Anadolu’da çok sevilen halk hikâyelerinden biri Âşık Garip’tir. Asıl adı Âşık Garip ve Şahsenem olan hikâye, Garip tipinin çok tutulması veya daha kolay bir söyleyiş açısından, Âşık Garip adını almıştır. Hikâye üzerinde pek çok ilmî araştırma ve çalışma yapılmıştır. Prof. Dr. Fikret Türkmen “Âşık Garip Hikâyesi Üzerine Mukayeseli Bir Araştırma” adlı eserinde, hikâyeyi çeşitli yönlerden incelemiştir. Eserde yapılan ilmî çalışmalardan bahsederken, Türkiye’de ilk defa bu konu hakkında çalışanın İlhan Başgöz olduğunu söyler.
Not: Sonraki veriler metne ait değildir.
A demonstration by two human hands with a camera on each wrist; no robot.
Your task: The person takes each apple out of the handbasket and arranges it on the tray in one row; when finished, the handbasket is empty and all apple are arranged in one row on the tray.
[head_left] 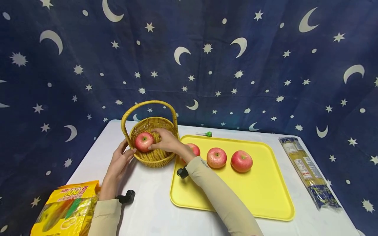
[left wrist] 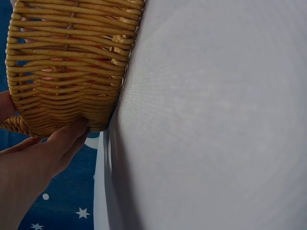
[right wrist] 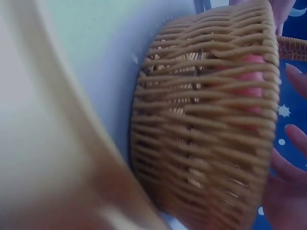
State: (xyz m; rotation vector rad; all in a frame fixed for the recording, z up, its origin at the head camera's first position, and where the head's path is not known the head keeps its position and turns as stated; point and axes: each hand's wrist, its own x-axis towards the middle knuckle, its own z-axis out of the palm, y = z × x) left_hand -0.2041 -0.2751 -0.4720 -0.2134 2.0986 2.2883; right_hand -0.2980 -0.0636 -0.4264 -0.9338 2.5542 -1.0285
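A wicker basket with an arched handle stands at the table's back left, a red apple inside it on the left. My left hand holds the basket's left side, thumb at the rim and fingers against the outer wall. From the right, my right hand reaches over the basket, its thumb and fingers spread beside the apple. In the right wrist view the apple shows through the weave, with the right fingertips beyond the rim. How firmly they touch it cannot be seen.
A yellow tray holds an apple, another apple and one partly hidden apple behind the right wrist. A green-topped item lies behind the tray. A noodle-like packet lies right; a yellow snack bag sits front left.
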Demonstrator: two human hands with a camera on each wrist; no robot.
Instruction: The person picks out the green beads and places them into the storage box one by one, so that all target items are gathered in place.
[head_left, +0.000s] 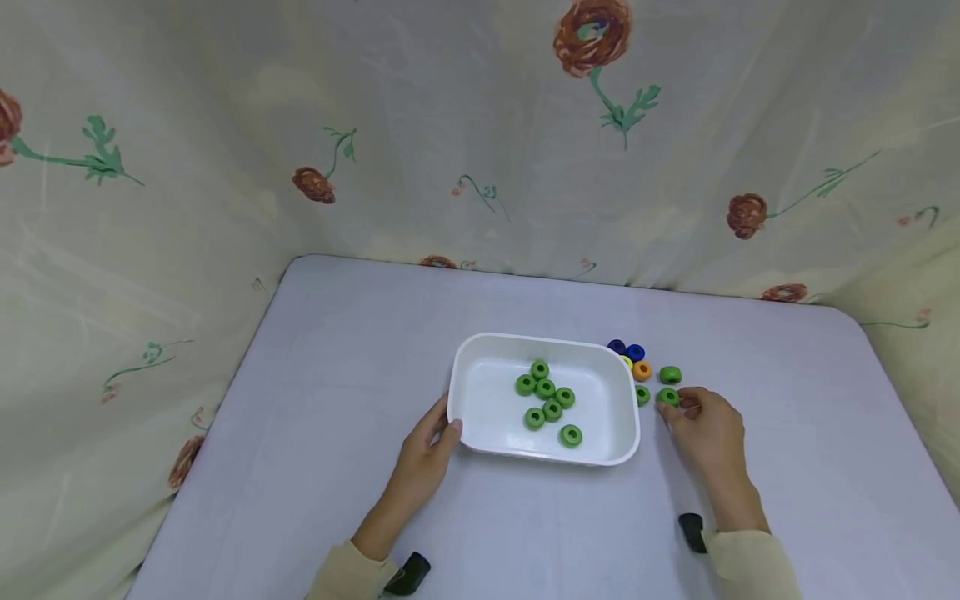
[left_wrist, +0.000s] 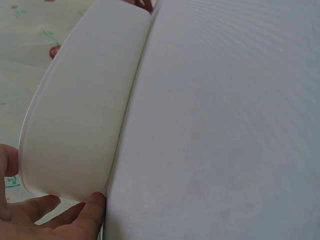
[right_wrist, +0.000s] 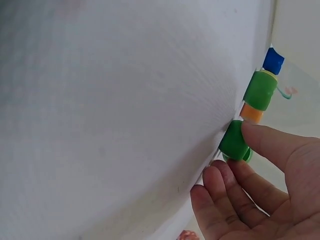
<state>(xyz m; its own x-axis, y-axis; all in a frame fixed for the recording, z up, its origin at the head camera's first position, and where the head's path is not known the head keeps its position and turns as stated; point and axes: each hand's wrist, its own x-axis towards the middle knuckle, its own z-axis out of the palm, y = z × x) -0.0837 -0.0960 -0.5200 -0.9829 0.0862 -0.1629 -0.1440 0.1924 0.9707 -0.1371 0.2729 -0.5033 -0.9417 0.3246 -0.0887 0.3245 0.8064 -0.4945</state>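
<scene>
My left hand [head_left: 422, 457] grips the left end of a white plastic tray [head_left: 487, 408], thumb at the rim and fingers against the outer wall. Several green ring-shaped beads [head_left: 545, 389] lie inside the tray. To the right of it, my right hand [head_left: 708, 429] pinches a green bead [head_left: 667, 397] between thumb and forefinger, close to the tabletop. In the right wrist view that bead [right_wrist: 234, 141] sits against the thumb tip. Another green bead [head_left: 671, 375] lies just beyond it, and one more [head_left: 642, 395] is beside the tray wall.
Dark blue [head_left: 617, 347], blue [head_left: 635, 352], yellow [head_left: 627, 362] and orange [head_left: 642, 371] beads cluster at the tray's right back corner; the tray partly hides the yellow one. A white-covered table [head_left: 337, 358] carries everything, with a flowered curtain [head_left: 420, 100] behind and at both sides.
</scene>
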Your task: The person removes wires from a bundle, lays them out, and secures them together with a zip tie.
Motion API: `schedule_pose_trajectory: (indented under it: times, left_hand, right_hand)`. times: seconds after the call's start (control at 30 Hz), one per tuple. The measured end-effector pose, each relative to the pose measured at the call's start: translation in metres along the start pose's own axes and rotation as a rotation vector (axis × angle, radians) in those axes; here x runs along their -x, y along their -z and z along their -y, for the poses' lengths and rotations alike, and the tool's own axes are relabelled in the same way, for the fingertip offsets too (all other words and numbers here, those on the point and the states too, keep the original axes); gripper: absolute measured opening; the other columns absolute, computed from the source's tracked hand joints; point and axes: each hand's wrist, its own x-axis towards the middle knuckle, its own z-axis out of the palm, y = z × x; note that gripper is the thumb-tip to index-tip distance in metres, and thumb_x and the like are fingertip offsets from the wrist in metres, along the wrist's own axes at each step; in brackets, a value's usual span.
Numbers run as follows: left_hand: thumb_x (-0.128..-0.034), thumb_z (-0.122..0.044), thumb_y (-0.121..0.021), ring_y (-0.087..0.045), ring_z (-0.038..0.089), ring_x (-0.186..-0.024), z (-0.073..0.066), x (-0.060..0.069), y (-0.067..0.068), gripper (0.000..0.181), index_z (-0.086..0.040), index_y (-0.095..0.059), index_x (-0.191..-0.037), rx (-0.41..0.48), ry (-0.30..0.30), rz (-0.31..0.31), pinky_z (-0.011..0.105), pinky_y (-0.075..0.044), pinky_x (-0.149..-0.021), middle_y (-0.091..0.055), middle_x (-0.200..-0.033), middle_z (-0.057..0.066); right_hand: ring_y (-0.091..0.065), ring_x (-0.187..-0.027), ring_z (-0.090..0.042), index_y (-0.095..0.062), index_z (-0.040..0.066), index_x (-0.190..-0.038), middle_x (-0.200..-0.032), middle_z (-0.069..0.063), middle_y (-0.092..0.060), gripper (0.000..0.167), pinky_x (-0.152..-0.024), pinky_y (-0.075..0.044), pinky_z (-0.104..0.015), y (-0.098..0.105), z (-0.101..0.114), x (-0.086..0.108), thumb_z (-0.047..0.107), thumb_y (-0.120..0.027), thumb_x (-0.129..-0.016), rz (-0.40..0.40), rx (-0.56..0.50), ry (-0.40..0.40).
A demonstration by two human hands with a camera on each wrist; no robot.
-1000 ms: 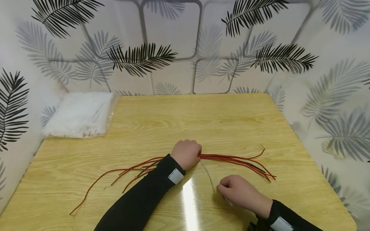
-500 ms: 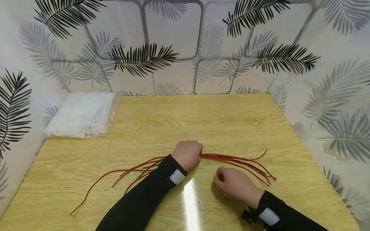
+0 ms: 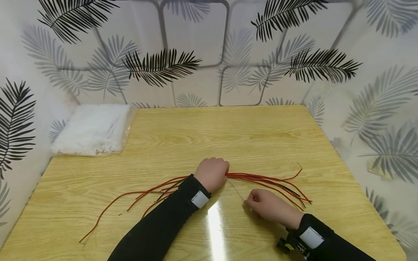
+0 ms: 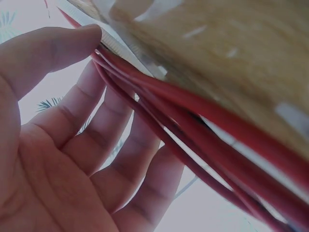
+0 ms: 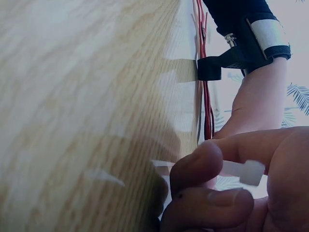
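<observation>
A bundle of red wires (image 3: 258,177) with a black one among them lies across the middle of the table. My left hand (image 3: 212,174) grips it near its centre; in the left wrist view thumb and forefinger pinch the wires (image 4: 178,104). In my right hand (image 3: 273,206) a white cable tie is pinched; its square head (image 5: 252,173) shows beside the thumb in the right wrist view. The tie's thin strap (image 3: 236,188) runs from the right fingertips toward the left hand. Where it meets the wires is hidden by the left hand.
A clear bag of white cable ties (image 3: 91,130) lies at the table's back left corner. The wood table (image 3: 209,137) ends against a leaf-patterned backdrop (image 3: 196,83). Loose wire ends (image 3: 98,217) spread out left and right.
My right hand has moved a little up toward the wires, then slightly back right, the tie's strap in it. The left hand keeps its grip on the wires.
</observation>
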Motion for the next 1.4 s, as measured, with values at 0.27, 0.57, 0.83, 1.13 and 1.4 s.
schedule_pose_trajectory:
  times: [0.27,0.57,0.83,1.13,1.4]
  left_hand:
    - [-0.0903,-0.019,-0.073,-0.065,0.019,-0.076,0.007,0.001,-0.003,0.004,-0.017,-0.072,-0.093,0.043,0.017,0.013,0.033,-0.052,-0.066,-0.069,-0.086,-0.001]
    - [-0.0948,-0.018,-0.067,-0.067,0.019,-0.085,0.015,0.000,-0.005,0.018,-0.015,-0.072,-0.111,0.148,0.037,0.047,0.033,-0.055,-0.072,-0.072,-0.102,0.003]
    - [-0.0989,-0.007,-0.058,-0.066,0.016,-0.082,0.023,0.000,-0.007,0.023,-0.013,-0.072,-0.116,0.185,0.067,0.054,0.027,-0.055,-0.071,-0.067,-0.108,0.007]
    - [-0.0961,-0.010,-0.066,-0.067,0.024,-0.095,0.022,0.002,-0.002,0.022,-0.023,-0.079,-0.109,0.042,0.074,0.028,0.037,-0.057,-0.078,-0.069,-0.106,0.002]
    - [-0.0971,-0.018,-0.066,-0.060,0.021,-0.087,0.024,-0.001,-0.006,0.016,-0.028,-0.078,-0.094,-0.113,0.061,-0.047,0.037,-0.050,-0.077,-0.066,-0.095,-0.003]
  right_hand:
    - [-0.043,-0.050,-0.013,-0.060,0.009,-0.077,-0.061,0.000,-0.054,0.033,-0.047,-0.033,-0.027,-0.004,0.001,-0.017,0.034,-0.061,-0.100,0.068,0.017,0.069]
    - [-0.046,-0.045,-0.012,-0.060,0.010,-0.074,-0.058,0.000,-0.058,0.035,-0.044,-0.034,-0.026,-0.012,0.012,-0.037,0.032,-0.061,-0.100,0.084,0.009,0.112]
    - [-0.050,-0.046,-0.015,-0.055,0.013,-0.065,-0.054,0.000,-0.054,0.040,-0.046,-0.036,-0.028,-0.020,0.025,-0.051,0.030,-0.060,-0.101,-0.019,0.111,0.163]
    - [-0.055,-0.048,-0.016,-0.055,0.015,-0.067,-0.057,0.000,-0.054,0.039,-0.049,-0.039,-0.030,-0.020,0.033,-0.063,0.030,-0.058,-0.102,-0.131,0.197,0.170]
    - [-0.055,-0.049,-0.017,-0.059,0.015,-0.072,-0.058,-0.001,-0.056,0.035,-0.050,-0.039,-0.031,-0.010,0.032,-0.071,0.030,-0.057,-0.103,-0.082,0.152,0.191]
Fikret Türkmen, çalışmasında Âşık Garip üzerinde yapılan çalışmalar hakkında çok geniş bir bibliyografya verdiği gibi, hikâye tesirleri ve mukayesesi yapılan metinlerden beş tanesini ayrı bölümler halinde vermiştir. Hikâyenin varyantlarını mukayese ederken, nazım ve nesir kısımlarını ayrı ayrı incelemiştir.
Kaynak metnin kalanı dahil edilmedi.